WHAT NEEDS TO BE DONE: Under this line are the records; write out word for word the part that begins at the line containing "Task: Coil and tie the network" and ends at the line containing "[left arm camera", and no more.

DATASET RECORDS:
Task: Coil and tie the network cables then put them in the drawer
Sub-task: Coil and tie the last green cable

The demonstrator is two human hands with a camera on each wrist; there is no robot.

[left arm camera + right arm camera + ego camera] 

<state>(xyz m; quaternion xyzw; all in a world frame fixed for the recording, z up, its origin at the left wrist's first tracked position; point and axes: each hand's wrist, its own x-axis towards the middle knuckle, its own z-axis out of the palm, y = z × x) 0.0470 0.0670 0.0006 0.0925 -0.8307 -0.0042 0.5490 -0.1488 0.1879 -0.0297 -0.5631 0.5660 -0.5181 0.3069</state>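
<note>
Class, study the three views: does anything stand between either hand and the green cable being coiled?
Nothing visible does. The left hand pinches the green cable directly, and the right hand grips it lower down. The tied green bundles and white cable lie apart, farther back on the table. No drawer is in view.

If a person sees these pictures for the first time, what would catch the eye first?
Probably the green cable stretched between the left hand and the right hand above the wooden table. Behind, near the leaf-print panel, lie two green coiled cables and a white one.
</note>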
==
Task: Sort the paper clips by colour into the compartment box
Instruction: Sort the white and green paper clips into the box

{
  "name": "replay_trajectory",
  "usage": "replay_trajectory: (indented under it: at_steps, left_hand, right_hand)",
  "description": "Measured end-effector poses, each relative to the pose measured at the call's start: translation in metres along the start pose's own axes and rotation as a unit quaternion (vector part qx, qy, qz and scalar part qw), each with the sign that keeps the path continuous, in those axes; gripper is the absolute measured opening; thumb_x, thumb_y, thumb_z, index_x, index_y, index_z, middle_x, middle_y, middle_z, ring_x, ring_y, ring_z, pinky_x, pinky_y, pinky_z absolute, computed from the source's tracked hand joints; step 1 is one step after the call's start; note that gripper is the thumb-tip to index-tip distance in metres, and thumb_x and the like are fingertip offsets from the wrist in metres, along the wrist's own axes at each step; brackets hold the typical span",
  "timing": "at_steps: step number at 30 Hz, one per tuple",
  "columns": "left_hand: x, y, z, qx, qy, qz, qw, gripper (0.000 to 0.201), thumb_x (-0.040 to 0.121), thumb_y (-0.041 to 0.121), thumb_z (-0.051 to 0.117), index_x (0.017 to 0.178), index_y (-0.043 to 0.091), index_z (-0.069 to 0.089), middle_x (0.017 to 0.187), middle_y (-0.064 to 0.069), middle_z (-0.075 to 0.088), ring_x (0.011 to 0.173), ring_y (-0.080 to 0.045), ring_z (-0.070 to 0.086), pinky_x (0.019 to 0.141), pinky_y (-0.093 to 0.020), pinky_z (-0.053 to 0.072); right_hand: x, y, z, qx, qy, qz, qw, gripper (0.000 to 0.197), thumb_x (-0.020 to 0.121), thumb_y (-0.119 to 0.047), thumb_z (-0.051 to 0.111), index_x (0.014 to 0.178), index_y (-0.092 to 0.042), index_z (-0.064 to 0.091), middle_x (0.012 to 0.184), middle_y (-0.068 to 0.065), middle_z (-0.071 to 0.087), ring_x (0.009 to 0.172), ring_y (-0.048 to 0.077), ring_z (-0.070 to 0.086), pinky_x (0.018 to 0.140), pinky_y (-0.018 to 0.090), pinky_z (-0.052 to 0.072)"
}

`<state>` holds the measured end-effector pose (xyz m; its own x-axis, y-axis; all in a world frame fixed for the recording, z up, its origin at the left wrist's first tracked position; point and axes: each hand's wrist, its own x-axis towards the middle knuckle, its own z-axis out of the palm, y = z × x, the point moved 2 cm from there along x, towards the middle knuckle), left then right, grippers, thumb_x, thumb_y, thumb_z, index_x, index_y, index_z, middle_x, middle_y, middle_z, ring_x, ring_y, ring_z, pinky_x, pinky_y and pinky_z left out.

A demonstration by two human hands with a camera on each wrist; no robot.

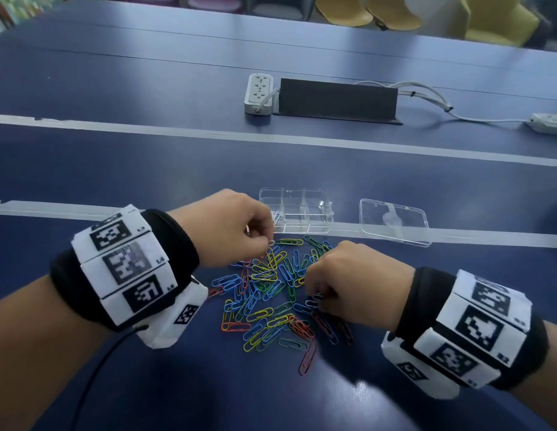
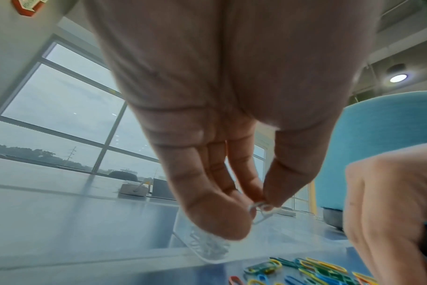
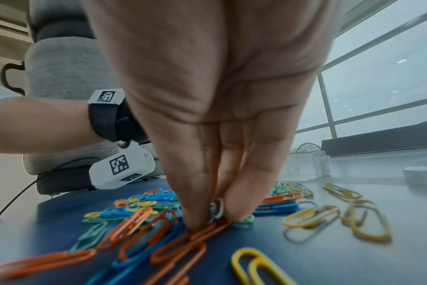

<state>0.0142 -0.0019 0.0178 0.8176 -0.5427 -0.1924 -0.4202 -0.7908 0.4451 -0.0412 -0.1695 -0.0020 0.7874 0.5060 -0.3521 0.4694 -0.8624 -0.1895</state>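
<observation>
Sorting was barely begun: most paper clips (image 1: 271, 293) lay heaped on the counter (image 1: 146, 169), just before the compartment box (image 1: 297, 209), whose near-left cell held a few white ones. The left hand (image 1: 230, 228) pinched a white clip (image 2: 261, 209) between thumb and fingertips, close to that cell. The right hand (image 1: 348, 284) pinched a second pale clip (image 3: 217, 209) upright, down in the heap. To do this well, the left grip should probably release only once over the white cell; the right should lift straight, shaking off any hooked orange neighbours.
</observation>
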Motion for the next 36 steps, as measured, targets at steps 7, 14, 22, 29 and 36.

ANSWER TO THIS EXERCISE:
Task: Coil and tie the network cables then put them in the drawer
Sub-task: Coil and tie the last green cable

The demonstrator is two human hands with a camera on each wrist; there is no robot.

[left arm camera + right arm camera + ego camera] 

No further output is required for this exercise.